[Saved data entries]
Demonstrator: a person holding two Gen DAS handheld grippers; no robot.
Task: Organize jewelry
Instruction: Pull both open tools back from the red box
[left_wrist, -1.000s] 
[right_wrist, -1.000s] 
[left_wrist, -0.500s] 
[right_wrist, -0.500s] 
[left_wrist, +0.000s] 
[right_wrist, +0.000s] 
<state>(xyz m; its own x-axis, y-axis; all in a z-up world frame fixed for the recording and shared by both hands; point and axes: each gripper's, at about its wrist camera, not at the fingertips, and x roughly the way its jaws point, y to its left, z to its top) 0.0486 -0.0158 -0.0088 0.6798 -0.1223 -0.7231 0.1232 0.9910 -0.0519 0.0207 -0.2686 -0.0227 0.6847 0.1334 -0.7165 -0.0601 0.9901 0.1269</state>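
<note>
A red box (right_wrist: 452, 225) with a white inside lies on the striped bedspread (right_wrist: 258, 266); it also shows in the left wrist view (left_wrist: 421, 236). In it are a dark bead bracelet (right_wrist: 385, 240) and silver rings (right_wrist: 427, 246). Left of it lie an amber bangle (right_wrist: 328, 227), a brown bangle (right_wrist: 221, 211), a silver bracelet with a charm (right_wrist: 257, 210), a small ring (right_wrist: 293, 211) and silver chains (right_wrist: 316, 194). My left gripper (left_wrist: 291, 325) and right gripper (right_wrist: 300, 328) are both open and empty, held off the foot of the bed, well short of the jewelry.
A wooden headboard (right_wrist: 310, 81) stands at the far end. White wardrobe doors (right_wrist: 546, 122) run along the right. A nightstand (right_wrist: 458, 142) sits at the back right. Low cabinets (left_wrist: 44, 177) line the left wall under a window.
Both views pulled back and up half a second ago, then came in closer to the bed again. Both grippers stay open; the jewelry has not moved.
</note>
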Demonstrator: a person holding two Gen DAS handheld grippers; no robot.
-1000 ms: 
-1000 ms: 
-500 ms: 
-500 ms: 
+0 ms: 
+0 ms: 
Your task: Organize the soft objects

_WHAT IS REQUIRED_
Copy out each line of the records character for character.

_OUTPUT FOR THIS EXERCISE_
Demonstrator: a person holding two Gen DAS handheld grippers; no robot.
Task: Organize jewelry
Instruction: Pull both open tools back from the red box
[left_wrist, -1.000s] 
[right_wrist, -1.000s] 
[left_wrist, -0.500s] 
[right_wrist, -0.500s] 
[left_wrist, +0.000s] 
[right_wrist, +0.000s] 
<state>(xyz m; its own x-axis, y-axis; all in a z-up world frame fixed for the recording and shared by both hands; point and axes: each gripper's, at about its wrist camera, not at the fingertips, and x roughly the way its jaws point, y to its left, z to its top) 0.0486 -0.0158 -0.0088 0.6798 -0.1223 -0.7231 0.1232 0.9910 -0.0519 0.0207 -0.2686 -0.0227 0.6847 0.1334 -0.7165 -0.0601 0.9901 0.1269</state>
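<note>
A red box (right_wrist: 452, 225) with a white inside lies on the striped bedspread (right_wrist: 258, 266); it also shows in the left wrist view (left_wrist: 421, 236). In it are a dark bead bracelet (right_wrist: 385, 240) and silver rings (right_wrist: 427, 246). Left of it lie an amber bangle (right_wrist: 328, 227), a brown bangle (right_wrist: 221, 211), a silver bracelet with a charm (right_wrist: 257, 210), a small ring (right_wrist: 293, 211) and silver chains (right_wrist: 316, 194). My left gripper (left_wrist: 291, 325) and right gripper (right_wrist: 300, 328) are both open and empty, held off the foot of the bed, well short of the jewelry.
A wooden headboard (right_wrist: 310, 81) stands at the far end. White wardrobe doors (right_wrist: 546, 122) run along the right. A nightstand (right_wrist: 458, 142) sits at the back right. Low cabinets (left_wrist: 44, 177) line the left wall under a window.
Both views pulled back and up half a second ago, then came in closer to the bed again. Both grippers stay open; the jewelry has not moved.
</note>
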Demonstrator: a person holding two Gen DAS handheld grippers; no robot.
-1000 ms: 
-1000 ms: 
-500 ms: 
-500 ms: 
+0 ms: 
+0 ms: 
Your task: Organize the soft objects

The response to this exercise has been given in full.